== DIRECTIONS FOR THIS TASK ==
The response must consist of each line in the listing that has the word "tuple" in it.

--------------------------------------------------

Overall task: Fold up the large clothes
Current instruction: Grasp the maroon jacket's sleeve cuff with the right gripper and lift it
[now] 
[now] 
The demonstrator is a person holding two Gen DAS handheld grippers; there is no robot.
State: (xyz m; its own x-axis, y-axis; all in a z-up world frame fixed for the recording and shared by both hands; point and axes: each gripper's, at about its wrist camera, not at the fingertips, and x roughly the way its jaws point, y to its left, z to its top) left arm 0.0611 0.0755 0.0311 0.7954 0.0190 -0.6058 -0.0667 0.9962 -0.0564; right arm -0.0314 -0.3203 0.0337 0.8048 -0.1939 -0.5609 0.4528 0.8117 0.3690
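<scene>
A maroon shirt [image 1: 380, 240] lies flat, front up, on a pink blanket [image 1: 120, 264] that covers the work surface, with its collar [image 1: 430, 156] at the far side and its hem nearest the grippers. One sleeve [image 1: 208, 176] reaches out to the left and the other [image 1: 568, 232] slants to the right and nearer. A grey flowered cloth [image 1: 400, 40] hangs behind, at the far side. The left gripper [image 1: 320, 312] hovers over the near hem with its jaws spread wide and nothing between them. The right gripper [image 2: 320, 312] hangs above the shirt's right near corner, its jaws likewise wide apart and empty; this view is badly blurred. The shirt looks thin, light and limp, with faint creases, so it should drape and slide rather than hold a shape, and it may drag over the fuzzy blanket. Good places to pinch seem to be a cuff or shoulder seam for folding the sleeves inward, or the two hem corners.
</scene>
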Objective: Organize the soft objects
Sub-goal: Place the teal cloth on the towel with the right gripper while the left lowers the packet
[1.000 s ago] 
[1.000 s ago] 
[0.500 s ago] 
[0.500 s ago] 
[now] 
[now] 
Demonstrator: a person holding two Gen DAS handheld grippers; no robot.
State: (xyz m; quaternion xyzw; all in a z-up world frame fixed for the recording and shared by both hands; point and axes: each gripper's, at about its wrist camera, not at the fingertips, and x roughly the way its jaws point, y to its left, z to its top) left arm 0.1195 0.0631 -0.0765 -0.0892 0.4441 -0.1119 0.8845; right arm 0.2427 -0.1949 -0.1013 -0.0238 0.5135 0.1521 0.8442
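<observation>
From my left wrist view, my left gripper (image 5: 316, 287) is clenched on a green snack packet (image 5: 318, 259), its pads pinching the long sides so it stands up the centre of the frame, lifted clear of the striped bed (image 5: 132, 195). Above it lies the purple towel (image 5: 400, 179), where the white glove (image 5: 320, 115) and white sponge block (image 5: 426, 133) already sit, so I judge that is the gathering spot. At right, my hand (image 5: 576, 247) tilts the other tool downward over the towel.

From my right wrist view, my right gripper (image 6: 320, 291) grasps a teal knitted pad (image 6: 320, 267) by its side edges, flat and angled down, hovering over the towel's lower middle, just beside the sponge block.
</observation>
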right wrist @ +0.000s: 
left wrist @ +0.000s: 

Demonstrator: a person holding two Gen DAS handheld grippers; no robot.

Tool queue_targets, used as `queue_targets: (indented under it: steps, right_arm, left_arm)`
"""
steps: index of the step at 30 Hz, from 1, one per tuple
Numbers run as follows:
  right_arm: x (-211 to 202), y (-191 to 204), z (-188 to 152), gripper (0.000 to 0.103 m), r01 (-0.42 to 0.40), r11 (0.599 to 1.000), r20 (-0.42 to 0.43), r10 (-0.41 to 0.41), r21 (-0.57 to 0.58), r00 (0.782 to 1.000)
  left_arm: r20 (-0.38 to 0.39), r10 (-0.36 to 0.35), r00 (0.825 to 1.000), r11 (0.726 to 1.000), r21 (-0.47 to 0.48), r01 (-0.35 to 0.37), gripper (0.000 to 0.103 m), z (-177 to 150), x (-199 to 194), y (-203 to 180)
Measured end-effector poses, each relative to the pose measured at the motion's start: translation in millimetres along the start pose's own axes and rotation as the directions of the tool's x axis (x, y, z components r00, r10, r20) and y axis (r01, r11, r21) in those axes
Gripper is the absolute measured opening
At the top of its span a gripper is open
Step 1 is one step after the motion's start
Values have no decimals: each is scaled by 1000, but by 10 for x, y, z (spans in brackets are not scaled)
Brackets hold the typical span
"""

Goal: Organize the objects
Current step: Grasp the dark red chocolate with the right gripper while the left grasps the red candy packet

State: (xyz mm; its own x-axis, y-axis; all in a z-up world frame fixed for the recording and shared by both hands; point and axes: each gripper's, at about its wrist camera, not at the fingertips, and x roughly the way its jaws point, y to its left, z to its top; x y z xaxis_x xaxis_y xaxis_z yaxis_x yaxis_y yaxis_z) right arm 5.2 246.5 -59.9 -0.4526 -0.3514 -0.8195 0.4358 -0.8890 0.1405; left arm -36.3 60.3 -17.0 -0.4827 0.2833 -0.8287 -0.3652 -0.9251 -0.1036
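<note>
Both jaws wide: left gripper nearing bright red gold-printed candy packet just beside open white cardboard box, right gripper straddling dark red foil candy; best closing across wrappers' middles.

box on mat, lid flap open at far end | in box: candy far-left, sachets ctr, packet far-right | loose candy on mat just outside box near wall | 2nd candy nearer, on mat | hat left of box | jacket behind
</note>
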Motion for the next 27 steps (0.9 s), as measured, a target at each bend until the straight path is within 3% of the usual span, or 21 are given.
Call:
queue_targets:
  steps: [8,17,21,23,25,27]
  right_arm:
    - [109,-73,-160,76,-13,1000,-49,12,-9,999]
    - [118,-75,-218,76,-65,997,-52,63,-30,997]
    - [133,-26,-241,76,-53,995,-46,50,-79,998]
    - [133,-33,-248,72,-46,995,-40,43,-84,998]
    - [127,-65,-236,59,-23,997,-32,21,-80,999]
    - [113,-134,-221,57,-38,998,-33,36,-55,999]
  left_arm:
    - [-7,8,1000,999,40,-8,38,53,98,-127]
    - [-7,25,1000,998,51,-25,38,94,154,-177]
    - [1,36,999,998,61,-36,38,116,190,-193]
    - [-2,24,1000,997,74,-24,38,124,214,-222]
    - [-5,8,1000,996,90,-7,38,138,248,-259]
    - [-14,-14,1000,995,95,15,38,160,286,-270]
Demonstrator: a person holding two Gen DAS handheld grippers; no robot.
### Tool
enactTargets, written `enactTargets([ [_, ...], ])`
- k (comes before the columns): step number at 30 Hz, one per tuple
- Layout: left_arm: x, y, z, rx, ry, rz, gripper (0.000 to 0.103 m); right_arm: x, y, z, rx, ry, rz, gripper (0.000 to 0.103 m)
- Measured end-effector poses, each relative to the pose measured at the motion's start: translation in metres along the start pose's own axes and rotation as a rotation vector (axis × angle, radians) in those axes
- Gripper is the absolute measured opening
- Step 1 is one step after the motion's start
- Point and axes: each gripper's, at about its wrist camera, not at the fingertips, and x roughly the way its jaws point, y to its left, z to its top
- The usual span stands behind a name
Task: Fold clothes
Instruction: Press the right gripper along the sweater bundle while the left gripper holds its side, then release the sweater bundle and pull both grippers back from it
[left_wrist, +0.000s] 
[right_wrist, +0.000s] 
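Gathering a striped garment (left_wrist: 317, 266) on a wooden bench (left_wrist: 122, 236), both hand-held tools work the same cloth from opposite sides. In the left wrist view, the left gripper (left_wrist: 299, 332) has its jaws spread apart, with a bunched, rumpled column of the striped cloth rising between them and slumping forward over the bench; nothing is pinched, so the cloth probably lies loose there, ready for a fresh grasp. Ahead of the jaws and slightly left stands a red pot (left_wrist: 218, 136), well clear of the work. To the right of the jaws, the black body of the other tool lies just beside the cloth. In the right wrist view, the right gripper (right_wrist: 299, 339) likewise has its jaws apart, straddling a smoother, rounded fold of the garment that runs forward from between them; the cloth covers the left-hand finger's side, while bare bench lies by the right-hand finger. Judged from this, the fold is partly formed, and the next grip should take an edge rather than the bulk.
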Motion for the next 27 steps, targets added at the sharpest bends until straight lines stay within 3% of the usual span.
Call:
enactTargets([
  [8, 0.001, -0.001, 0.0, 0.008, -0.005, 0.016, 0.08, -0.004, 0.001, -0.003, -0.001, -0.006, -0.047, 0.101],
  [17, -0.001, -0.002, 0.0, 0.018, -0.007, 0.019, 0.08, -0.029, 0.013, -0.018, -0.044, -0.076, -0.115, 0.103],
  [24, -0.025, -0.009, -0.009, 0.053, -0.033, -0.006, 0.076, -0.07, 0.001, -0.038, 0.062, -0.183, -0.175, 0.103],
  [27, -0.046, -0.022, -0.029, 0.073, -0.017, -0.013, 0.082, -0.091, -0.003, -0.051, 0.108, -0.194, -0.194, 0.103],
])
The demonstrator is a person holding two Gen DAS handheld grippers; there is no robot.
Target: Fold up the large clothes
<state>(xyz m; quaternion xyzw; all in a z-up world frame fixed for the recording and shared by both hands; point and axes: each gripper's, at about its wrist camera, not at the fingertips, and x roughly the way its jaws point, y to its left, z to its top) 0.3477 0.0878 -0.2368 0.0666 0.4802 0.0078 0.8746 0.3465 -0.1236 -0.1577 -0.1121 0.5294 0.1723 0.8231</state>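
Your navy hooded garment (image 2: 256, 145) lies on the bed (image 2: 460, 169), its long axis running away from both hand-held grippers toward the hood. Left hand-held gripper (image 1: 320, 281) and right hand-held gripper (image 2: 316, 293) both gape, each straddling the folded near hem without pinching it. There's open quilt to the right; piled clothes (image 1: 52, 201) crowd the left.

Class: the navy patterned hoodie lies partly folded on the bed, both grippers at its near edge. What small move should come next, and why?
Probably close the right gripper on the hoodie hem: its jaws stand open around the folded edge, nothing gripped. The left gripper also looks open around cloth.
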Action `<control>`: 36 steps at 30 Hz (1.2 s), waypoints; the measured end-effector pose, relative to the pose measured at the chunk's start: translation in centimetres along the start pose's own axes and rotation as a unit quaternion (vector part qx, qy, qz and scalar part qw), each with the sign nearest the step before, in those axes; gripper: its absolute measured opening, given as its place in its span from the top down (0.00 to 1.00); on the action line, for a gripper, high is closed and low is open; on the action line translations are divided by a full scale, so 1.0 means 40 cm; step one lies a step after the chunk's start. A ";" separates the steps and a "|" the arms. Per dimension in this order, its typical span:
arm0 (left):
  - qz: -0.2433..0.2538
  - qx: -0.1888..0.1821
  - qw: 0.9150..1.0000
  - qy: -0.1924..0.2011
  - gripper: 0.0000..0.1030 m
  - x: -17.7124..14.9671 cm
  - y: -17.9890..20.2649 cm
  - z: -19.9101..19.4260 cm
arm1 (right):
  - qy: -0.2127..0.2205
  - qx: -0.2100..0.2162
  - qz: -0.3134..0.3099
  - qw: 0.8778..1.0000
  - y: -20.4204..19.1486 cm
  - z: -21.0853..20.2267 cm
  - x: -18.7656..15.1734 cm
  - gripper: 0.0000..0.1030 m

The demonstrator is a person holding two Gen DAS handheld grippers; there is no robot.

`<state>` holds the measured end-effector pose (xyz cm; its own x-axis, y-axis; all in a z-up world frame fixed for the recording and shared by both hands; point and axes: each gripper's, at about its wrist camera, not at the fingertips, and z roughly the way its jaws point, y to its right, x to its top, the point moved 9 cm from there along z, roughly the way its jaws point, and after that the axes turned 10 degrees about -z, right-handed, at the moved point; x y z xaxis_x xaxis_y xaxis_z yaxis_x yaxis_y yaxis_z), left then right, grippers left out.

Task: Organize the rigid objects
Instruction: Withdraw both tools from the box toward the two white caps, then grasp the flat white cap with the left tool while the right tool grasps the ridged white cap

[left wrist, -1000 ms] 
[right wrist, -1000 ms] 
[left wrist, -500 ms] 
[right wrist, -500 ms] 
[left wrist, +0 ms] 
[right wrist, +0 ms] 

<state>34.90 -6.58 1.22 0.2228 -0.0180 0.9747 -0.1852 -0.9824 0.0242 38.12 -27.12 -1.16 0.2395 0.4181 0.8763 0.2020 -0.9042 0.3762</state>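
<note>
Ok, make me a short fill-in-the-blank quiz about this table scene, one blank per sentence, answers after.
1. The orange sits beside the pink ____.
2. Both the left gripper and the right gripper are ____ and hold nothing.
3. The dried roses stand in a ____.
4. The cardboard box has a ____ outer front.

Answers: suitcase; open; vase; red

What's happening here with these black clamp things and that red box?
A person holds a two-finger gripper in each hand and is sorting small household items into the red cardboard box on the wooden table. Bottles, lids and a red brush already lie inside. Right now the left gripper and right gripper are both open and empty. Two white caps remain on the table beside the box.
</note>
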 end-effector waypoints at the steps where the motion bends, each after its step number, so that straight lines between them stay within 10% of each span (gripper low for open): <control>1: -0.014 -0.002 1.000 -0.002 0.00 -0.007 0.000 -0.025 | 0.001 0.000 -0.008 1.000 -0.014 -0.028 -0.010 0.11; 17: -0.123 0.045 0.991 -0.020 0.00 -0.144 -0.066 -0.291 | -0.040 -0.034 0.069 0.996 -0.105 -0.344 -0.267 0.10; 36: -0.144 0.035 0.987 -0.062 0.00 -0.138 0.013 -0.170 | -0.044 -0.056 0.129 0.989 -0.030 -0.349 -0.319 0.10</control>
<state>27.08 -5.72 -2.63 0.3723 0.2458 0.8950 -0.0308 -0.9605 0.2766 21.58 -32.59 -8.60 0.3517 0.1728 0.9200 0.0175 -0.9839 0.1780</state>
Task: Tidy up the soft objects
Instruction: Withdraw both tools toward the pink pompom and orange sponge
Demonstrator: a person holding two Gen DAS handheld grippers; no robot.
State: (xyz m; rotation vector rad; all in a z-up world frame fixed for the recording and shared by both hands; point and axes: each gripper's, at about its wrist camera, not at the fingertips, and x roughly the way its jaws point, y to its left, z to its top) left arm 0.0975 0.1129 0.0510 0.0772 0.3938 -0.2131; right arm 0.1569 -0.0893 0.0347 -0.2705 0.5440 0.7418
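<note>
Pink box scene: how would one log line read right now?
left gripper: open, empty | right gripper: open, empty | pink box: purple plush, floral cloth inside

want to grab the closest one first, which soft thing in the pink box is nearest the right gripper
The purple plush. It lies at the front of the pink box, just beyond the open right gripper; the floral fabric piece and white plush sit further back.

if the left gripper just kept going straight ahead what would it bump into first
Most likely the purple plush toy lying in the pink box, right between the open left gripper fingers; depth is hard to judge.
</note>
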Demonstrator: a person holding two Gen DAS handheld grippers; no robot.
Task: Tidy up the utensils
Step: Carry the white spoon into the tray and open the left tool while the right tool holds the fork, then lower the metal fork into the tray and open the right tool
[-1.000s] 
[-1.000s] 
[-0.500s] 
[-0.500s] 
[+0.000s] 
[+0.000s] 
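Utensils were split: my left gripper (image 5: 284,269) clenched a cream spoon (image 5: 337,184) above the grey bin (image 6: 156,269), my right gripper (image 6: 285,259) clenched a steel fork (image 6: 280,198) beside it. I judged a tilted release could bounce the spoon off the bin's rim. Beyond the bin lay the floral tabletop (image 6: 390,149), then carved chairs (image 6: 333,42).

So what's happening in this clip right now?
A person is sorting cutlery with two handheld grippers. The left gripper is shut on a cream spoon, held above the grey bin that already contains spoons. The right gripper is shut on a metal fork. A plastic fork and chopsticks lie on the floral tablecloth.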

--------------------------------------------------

== ANSWER TO THIS PROBLEM ==
steps: index of the step at 30 Hz, from 1, one per tuple
- k (comes before the columns): step number at 30 Hz, one per tuple

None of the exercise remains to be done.